Objects:To evaluate the efficacy and safety of dietary intervention in patients with primary glomerular diseases.
     Methods:Total 30 patients with dominant proteinuria caused by primary glomerular diseases (CKD1-2) were enrolled from Nephrology Department of the First Affiliated Hospital of Dalian Medical University between July 2008 and February 2010. They were randomly assigned to LPD group (dietary protein intake 0.7g/kg/day+ketoacids 0.09g/kg/d) or NPD group (dietary protein intake 1.Og/kg/day). Follow up for 12 months. Serum creatinine, eGFR, urinary protein excretion,serum albumin, prealbumin, transferrin, cholesterol, triglyceride, low-density lipoprotein cholesterol and anthropometric index (BMI, waistline, mid-arm circumference) were tested during the follow-up period. End points included doubling of the serum creatinine concentration, eGFR<30 ml/min·1.73m-2, death and complete remission. All analyses were carried out with SPSS 16.0 statistical software, the results are presented as mean±SD. Chi-square test and t-test were used respectively for numeration and measurement data. p<0.05 was considered statistically significant.

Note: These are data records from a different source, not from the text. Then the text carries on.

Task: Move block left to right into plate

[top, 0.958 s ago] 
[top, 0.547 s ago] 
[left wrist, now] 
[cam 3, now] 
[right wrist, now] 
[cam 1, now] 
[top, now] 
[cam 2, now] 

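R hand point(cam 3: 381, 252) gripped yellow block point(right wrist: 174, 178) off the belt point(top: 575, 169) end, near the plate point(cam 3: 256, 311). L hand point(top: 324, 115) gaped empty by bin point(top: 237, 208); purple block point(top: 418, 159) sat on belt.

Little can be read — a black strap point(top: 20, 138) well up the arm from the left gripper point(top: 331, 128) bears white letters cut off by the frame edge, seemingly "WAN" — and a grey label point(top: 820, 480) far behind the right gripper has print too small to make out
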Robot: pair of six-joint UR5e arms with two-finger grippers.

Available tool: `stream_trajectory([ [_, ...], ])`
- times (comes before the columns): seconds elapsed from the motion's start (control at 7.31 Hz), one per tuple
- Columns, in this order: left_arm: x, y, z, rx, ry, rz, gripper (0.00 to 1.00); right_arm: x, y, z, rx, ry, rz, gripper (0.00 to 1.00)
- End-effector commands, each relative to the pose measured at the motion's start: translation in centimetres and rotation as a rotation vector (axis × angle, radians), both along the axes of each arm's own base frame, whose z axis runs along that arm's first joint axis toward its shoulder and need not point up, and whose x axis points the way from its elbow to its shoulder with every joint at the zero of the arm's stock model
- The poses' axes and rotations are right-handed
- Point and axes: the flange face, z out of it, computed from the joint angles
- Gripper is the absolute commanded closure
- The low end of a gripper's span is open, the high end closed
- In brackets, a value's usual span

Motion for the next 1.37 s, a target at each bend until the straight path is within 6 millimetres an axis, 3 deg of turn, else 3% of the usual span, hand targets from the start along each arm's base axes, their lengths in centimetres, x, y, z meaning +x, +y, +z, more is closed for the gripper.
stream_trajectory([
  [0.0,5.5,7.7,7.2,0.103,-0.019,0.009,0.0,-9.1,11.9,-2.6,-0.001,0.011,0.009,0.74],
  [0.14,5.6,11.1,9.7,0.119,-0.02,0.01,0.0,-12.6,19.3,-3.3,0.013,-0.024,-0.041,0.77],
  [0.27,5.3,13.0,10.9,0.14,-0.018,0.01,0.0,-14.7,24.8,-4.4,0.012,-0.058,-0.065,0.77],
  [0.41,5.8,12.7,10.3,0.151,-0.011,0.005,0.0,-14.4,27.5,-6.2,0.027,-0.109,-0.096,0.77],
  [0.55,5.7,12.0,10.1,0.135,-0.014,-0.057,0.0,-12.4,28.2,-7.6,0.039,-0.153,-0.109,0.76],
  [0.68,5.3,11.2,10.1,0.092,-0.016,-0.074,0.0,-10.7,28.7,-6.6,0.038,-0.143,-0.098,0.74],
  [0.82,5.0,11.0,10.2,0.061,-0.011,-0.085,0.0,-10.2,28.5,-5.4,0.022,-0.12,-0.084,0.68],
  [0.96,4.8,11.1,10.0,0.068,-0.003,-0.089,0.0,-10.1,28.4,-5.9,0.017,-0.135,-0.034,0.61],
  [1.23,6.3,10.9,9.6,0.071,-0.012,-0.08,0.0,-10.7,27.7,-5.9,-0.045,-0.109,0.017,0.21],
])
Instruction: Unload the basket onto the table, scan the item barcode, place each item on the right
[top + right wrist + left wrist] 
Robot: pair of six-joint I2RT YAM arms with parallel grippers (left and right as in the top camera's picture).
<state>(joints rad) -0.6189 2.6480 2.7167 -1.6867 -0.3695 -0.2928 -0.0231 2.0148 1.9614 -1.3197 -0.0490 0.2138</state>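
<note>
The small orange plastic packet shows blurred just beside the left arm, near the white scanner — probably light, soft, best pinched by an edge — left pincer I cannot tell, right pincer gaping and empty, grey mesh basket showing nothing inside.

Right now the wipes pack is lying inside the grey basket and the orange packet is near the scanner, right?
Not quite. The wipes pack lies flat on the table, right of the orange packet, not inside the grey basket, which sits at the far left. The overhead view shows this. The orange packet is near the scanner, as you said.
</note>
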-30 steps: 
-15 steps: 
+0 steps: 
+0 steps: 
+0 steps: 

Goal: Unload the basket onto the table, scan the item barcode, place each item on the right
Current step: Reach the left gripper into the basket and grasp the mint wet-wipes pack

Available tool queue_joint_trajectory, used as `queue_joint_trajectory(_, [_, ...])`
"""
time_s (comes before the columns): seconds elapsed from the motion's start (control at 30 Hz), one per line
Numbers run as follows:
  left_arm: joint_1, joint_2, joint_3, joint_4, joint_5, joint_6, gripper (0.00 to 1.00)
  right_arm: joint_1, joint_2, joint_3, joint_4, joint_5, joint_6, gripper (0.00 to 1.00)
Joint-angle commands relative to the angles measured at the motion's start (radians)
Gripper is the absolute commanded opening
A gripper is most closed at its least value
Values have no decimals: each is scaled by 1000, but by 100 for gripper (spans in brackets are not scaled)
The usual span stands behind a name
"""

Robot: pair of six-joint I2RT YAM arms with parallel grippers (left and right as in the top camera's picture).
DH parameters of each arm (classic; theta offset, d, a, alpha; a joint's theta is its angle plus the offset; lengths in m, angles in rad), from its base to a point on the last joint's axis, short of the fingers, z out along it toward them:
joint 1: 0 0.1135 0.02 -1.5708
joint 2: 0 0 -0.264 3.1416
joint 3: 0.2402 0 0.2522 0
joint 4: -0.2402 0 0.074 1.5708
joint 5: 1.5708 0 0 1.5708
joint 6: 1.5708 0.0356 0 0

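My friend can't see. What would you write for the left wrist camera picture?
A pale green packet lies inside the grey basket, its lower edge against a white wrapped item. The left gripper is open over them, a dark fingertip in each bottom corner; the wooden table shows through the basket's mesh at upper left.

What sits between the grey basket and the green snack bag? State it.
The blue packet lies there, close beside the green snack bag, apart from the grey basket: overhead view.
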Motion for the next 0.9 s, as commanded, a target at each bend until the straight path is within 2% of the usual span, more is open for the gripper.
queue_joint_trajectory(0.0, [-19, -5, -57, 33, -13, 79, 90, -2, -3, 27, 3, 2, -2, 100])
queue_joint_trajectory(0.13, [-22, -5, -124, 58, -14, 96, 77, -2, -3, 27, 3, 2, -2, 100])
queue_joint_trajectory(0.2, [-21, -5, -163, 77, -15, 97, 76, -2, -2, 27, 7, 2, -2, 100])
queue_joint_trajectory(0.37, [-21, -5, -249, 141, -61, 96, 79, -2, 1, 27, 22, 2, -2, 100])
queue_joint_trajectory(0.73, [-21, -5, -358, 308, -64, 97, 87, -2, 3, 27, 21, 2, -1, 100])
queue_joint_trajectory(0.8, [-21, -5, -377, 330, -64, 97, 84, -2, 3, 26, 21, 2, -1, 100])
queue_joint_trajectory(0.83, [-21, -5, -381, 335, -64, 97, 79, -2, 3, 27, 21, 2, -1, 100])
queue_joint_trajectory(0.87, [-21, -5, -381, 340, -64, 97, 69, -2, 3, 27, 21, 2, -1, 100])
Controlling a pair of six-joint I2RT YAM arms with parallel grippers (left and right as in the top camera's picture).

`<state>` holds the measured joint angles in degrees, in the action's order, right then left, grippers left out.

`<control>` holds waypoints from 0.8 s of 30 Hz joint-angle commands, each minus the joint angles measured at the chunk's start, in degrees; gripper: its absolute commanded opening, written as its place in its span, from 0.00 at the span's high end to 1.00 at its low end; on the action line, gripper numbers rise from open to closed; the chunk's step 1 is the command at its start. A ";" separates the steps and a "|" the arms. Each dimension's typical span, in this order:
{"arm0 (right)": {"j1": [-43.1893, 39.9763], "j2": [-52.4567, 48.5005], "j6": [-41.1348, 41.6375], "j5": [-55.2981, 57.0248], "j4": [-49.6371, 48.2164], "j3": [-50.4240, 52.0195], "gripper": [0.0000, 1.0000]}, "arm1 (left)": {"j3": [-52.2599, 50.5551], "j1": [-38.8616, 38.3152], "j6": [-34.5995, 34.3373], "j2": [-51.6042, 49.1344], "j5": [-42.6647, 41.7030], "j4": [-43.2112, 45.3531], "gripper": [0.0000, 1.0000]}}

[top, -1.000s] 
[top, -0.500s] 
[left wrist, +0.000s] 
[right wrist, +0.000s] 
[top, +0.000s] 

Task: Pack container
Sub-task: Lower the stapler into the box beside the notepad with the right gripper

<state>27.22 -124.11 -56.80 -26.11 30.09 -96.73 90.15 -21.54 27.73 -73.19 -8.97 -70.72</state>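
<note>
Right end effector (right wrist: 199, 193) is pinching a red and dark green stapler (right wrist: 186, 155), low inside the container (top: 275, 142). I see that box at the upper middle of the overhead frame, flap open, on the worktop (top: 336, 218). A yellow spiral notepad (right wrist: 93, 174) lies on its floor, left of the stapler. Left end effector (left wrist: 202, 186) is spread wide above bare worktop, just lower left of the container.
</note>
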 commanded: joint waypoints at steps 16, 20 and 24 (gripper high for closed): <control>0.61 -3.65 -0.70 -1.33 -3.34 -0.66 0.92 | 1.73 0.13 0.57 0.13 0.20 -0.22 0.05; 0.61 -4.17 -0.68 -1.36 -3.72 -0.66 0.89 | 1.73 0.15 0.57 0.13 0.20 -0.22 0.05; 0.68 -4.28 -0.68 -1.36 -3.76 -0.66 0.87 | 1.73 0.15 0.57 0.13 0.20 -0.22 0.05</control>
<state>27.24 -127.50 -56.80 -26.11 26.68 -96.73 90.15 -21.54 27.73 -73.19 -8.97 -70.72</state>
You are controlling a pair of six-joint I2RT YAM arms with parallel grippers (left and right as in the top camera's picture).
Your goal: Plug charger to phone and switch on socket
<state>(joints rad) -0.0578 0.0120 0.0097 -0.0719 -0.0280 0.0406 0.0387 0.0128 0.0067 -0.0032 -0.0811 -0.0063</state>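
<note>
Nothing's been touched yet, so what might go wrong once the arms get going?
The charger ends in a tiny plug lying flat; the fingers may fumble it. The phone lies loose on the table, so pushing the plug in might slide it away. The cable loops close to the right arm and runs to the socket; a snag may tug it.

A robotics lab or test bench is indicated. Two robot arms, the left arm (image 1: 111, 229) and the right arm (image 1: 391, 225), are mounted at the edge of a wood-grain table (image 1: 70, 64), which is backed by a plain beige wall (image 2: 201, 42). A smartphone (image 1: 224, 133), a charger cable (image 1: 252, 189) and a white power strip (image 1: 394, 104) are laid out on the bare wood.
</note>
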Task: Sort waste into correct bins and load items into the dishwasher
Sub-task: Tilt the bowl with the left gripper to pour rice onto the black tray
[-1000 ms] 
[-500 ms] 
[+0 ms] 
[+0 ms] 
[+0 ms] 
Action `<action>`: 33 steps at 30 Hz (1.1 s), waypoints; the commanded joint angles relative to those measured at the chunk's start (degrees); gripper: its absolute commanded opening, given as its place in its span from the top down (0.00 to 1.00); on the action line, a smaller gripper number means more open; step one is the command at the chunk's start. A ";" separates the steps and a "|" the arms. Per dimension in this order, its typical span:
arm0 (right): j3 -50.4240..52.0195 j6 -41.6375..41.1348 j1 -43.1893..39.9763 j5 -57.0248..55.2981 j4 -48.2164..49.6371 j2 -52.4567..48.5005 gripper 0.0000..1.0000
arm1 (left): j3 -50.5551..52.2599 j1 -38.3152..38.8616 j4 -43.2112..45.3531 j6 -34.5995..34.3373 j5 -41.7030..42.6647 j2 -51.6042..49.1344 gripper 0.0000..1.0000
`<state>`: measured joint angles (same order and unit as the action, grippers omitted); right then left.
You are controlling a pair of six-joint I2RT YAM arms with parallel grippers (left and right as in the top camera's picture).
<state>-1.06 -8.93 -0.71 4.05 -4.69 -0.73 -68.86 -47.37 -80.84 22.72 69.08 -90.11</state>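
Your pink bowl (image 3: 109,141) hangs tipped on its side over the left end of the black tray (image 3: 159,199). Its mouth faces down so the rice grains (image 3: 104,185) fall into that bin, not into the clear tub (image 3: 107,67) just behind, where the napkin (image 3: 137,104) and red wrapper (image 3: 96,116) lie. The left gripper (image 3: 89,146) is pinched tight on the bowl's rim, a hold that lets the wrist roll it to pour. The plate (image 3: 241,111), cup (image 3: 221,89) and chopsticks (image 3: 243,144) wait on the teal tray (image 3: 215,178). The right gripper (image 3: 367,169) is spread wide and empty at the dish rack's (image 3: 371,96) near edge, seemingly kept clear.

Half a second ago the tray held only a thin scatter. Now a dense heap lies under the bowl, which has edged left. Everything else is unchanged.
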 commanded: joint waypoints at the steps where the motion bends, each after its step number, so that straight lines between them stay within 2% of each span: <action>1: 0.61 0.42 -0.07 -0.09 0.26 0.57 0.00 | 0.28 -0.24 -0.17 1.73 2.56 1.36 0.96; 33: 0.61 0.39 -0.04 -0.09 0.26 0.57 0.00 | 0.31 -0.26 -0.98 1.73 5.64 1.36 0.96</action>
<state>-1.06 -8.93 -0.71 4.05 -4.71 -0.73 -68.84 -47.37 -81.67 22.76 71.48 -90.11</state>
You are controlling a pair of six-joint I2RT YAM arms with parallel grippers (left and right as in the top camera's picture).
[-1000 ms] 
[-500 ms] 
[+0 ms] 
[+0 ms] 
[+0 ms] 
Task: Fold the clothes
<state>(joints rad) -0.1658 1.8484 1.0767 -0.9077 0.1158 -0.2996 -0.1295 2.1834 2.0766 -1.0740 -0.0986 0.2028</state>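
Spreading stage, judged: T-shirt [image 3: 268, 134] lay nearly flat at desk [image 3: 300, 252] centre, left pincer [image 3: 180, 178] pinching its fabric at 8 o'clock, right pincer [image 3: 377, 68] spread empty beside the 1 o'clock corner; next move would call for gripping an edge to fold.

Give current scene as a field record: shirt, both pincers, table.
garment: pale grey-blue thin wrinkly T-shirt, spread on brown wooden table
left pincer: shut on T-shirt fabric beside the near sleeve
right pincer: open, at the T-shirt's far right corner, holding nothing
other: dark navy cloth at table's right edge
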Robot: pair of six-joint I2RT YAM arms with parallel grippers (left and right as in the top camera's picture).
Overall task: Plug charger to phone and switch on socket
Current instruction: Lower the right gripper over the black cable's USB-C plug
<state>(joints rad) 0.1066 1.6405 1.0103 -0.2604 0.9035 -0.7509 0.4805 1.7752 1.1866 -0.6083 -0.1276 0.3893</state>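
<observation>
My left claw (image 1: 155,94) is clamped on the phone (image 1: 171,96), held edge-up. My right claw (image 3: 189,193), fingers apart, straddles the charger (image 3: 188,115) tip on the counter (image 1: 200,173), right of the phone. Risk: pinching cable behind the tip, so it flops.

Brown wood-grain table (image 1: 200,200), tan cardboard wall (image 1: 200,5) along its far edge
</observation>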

     Results:The mean follow-up was 9 months (range 4 to 12 months).Total 12 patients were complete remission (LPD 9 and NPD 3) without other end points. The entire remission rate were 89% in LPD and 67% in NPD, while complete remission rate were 50% and 25% respectively, with no significant difference between groups (p>0.05). Serum creatinine declined significantly from the 9th month in group LPD (75.60±16.09 at the 9th month,72.84±15.21 at the 12th month, p<0.05). A significant increase in eGFR was observed in LPD (p<0.05). Urinary protein excretion started to decline significantly from the 3th month (3955.80±2521.23 mg/d) in group LPD, and a statistically significant difference was found between groups (2102.33±1050.34mg/d at the 6th month,1568.95±664.33mg/d at the 9th month, 985.63±717.65mg/d at the 12th month,p<0.05). Serum albumin increased significantly from baseline in LPD (p<0.05), but not in NPD. Cholesterol and low-density lipoprotein cholesterol declined significantly form the 9th month, while it remained in NPD (p<0.05). No statistically significant difference was found between groups in prealbumin, transferrin and anthropometric index (BMI, waistline, mid-arm circumference) (p>0.05).
     Conclusion:Low protein diet with Keto acids have benefit effects on reducing proteinuria, improving renal function and maintaining nutritional status.